Task prompt
Count every line below that holds "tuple". The answer is the number alone.

Excerpts from a dataset:
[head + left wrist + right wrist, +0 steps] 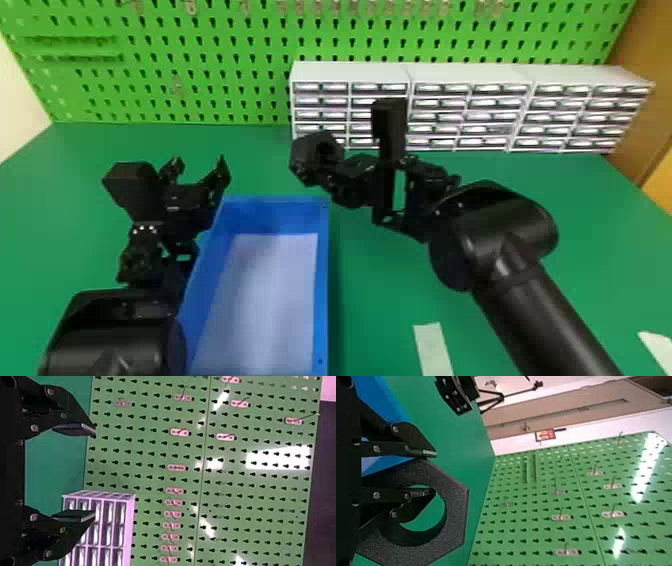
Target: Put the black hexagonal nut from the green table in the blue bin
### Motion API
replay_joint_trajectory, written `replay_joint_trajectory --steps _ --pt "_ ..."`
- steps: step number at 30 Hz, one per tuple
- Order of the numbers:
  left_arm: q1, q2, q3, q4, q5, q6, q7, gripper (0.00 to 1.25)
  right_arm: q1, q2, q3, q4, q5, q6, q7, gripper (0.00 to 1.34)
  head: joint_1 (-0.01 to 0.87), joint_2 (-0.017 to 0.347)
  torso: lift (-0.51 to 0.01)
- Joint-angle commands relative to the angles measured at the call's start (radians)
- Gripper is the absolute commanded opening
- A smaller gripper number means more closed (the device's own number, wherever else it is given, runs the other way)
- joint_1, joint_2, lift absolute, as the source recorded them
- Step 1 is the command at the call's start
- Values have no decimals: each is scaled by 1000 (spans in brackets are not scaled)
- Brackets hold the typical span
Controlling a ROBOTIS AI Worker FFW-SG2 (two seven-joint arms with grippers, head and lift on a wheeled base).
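The black hexagonal nut is held above the green table, beyond the far right corner of the blue bin. My right gripper is shut on the nut's wall. In the right wrist view, one finger of the right gripper is inside the hole of the nut and the other lies along its outer side. Beside the bin's far left part is my left gripper, open with nothing between its fingers. The left wrist view shows the left gripper with its fingers wide apart.
White drawer cabinets stand at the back right of the table, before a green pegboard. White sheeting lines the bin floor. A pale strip lies on the table right of the bin, near the front.
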Motion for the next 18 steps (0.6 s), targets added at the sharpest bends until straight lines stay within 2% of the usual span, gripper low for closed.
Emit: replay_joint_trajectory --steps 1,18 --pt "-2 -3 1 0 0 0 2 739 -8 -1 37 18 -17 -1 0 285 686 51 -97" --pt "-2 -3 15 0 0 -1 4 739 -35 -12 167 97 -117 -2 0 285 686 51 -97"
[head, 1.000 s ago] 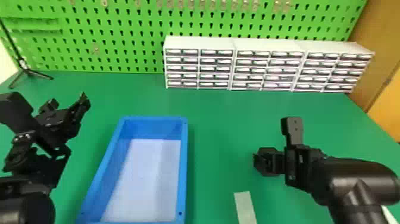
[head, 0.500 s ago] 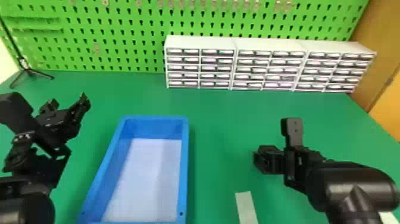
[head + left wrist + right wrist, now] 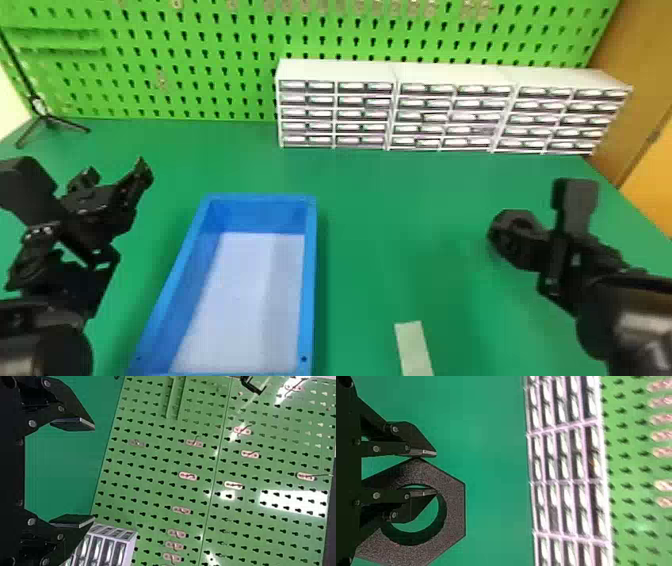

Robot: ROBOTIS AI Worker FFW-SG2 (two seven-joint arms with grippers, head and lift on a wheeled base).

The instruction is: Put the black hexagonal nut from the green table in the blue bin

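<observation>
Nut: the nut [image 3: 455,502] is clamped in the right end effector [image 3: 537,245], one finger inside its hole, over the right side of the counter [image 3: 400,225].
Bin: blue, left of the nut, raised rim [image 3: 310,280] between.
Left end effector [image 3: 115,185]: fingers apart, left of the bin.
Strip [image 3: 412,345]: pale, near the front edge.
Back edge: drawers [image 3: 440,115], pegboard [image 3: 200,65] behind; tripod [image 3: 45,117] at left corner.

Right gripper [image 3: 525,241] shifted to the robot's right, farther from blue bin [image 3: 310,280]. Black hexagonal nut [image 3: 454,506] moved with it; hole now clearer in head view.
</observation>
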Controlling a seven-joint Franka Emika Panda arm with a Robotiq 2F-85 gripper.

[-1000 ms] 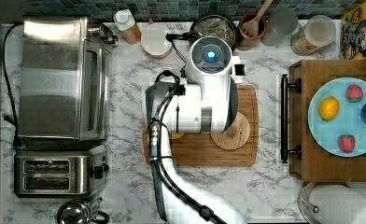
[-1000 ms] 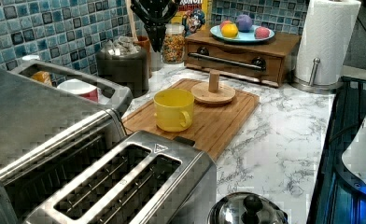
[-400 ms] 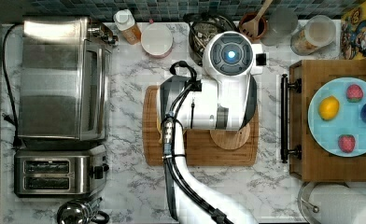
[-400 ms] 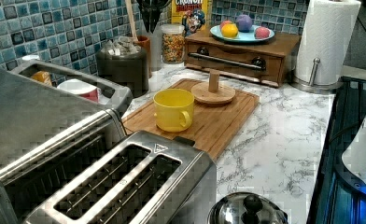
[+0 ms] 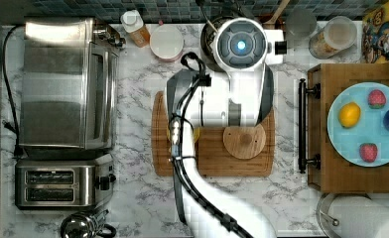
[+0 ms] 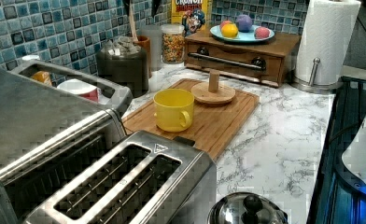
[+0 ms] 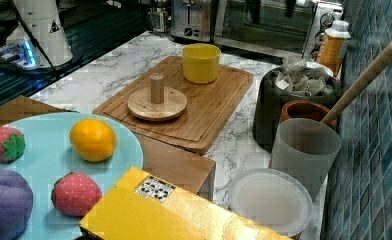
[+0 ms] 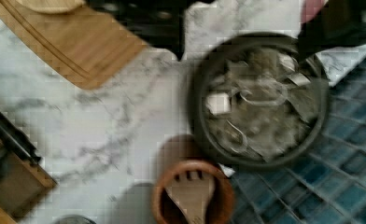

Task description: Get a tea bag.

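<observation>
A white robot arm (image 5: pixel 242 74) reaches over a dark round canister (image 8: pixel 260 100) full of tea bags (image 8: pixel 258 109), standing by the tiled wall beside a wooden cutting board (image 7: pixel 184 102). Whether its claw is open or closed cannot be told.

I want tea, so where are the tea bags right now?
In the right view, the tea bags fill the dark canister by the tiled wall, right of the cutting board.

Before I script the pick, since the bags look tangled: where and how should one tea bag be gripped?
Probably from straight above: the dark canister opens upward and its wall blocks the sides. Pinch the white paper tag lying on top of the heap of tea bags.
</observation>
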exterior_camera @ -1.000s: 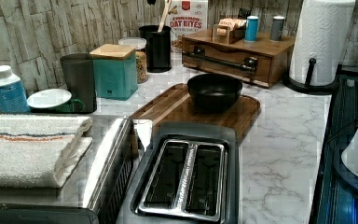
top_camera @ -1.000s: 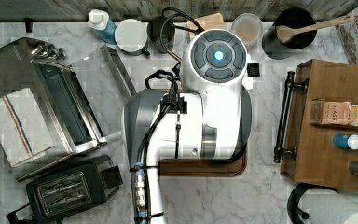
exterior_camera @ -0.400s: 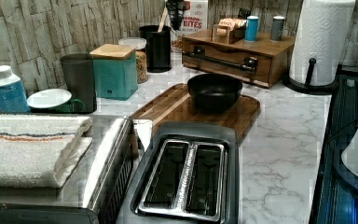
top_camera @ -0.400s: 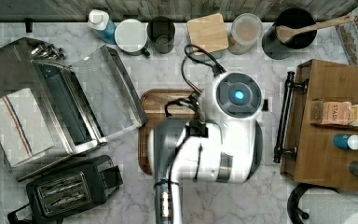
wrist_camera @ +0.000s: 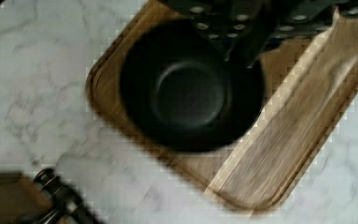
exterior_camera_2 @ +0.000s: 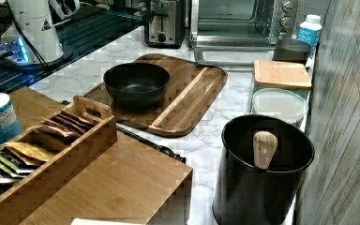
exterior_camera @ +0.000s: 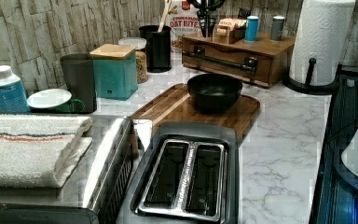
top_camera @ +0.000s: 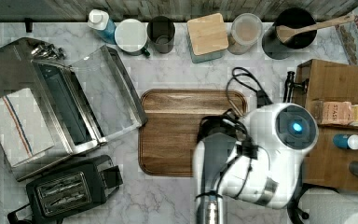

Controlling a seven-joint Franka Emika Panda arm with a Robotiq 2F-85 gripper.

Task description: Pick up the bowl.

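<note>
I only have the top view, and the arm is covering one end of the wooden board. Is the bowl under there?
Observer: Yes. In the left view the bowl stands upright on the wooden board, at the end nearer the wooden organizer.
Operator: Anything inside it?
Observer: No. The wrist view looks straight into it, and it is empty down to its flat centre.
Operator: Is anything leaning on it?
Observer: No. In the right view it stands alone on the board, with a strip of marble counter between the board and the organizer.
</note>
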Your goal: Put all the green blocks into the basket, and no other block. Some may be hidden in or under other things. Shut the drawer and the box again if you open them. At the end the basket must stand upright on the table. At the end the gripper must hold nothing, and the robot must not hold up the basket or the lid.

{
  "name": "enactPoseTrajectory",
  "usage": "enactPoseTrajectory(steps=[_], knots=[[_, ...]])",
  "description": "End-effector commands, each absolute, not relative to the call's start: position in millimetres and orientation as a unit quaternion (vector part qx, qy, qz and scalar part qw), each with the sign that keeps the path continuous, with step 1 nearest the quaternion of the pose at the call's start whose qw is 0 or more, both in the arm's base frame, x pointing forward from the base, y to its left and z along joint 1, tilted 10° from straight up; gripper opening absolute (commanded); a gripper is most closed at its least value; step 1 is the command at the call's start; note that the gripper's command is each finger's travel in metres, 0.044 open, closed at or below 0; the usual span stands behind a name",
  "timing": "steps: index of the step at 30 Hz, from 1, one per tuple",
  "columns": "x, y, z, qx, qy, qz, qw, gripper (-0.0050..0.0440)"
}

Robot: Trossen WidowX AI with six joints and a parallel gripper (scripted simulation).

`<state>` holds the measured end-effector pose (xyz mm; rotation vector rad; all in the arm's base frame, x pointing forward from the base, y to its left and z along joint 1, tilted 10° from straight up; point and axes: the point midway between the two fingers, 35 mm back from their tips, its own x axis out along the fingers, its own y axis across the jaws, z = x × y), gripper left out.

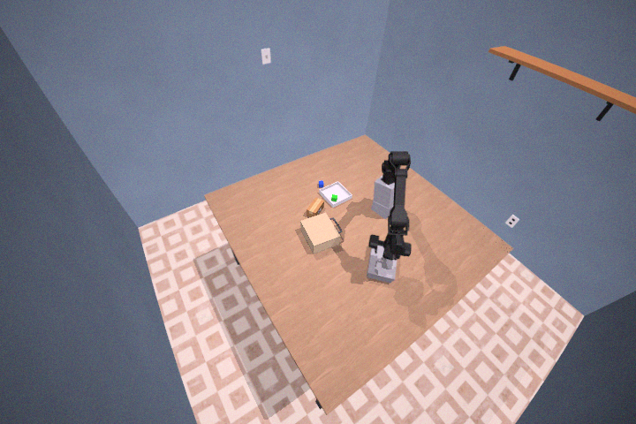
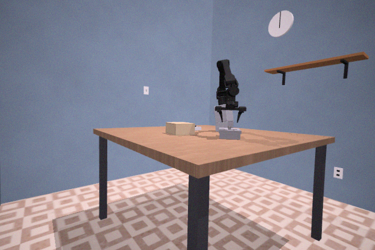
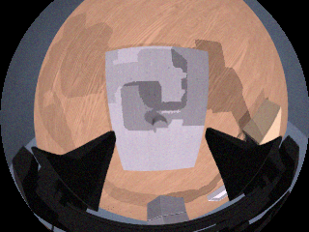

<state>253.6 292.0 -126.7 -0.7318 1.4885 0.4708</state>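
Note:
My gripper is open and empty, pointing down above the grey box. The grey box is covered by its lid, which has a small knob. A beige drawer unit has a dark handle and looks shut. A green block lies in the shallow white tray. A brown-orange object lies between tray and drawer unit; I cannot tell whether it is the basket on its side. The insides of box and drawer are hidden.
A blue block lies on the table just outside the tray, on its far side. The arm's grey base stands behind the grey box. A wooden shelf is on the wall.

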Motion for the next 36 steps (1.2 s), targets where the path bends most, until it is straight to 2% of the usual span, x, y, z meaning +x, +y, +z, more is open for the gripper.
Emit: enactPoseTrajectory(steps=[1,17,34,35,36], knots=[[251,287,-133,-0.326,0.660,0.206,0.644,0.0440],[252,283,-162,-0.326,0.660,0.206,0.644,0.0440],[252,283,-163,-0.326,0.660,0.206,0.644,0.0440],[252,283,-163,-0.326,0.660,0.206,0.644,0.0000],[252,283,-163,-0.326,0.660,0.206,0.644,0.0000]])
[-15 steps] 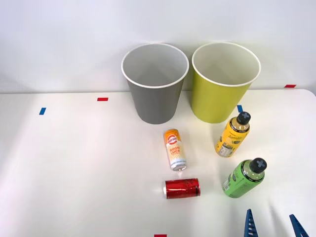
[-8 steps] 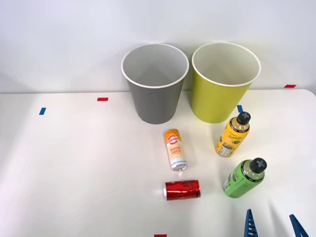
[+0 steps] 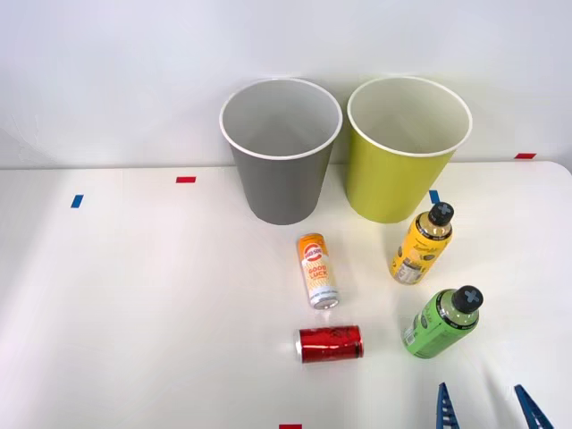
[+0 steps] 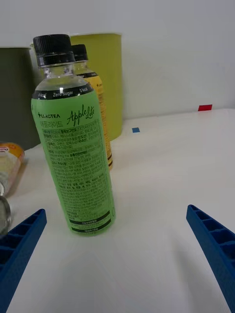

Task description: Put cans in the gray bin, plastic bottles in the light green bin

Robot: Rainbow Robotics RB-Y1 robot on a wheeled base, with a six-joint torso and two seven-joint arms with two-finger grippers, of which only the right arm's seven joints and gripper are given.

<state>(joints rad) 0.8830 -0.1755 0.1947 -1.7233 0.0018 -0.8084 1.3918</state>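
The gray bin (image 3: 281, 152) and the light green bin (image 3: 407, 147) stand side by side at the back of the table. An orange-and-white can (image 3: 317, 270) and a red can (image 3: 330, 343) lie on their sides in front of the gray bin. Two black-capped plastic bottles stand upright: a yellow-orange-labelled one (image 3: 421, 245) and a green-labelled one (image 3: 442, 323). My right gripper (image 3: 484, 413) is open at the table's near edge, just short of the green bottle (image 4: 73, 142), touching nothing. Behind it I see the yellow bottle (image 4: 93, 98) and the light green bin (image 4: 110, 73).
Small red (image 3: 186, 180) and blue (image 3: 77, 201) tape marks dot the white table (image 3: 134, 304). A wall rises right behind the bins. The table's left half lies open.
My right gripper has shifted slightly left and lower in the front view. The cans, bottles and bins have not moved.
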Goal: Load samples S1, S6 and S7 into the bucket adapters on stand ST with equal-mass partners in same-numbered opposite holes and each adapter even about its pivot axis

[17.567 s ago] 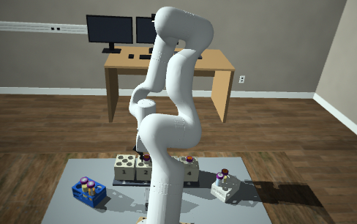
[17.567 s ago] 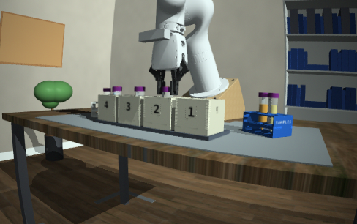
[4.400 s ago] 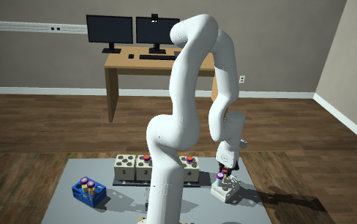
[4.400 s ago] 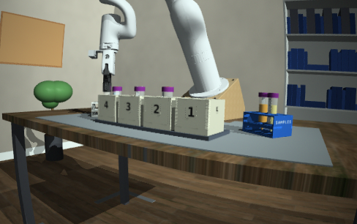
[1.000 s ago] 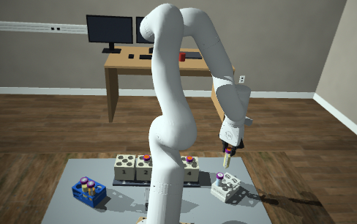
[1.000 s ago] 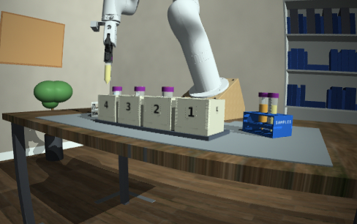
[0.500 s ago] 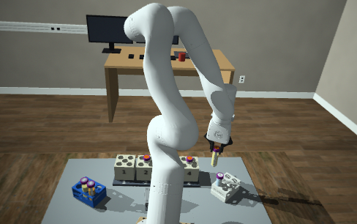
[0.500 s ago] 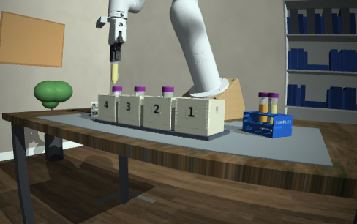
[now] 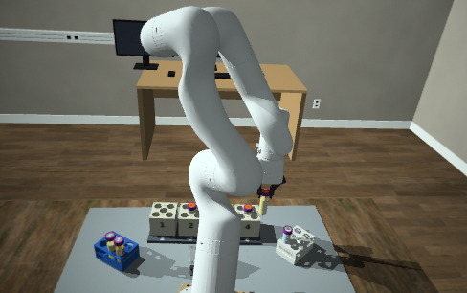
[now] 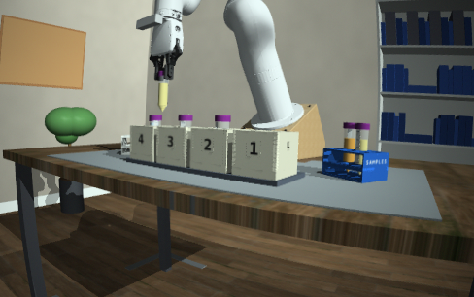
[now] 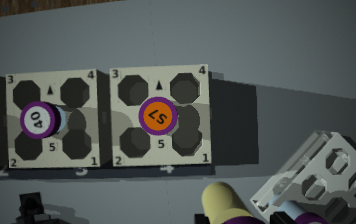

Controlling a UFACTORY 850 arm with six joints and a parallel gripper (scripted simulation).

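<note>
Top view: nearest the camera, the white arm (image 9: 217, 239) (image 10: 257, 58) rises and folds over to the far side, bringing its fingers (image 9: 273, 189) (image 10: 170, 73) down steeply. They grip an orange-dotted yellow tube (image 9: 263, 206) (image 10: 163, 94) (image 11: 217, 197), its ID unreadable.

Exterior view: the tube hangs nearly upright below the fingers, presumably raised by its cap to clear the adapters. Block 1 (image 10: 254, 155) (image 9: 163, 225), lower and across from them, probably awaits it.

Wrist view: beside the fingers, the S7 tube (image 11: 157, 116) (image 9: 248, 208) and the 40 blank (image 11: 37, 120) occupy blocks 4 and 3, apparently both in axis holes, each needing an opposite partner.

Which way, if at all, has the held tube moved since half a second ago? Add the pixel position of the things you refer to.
Yes: in the exterior view, the yellow-filled tube (image 9: 262, 206) (image 10: 163, 95) (image 11: 219, 199) has shifted right, from above adapter 4 (image 10: 141, 148) towards adapter 3 (image 10: 171, 151).
</note>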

Answer
2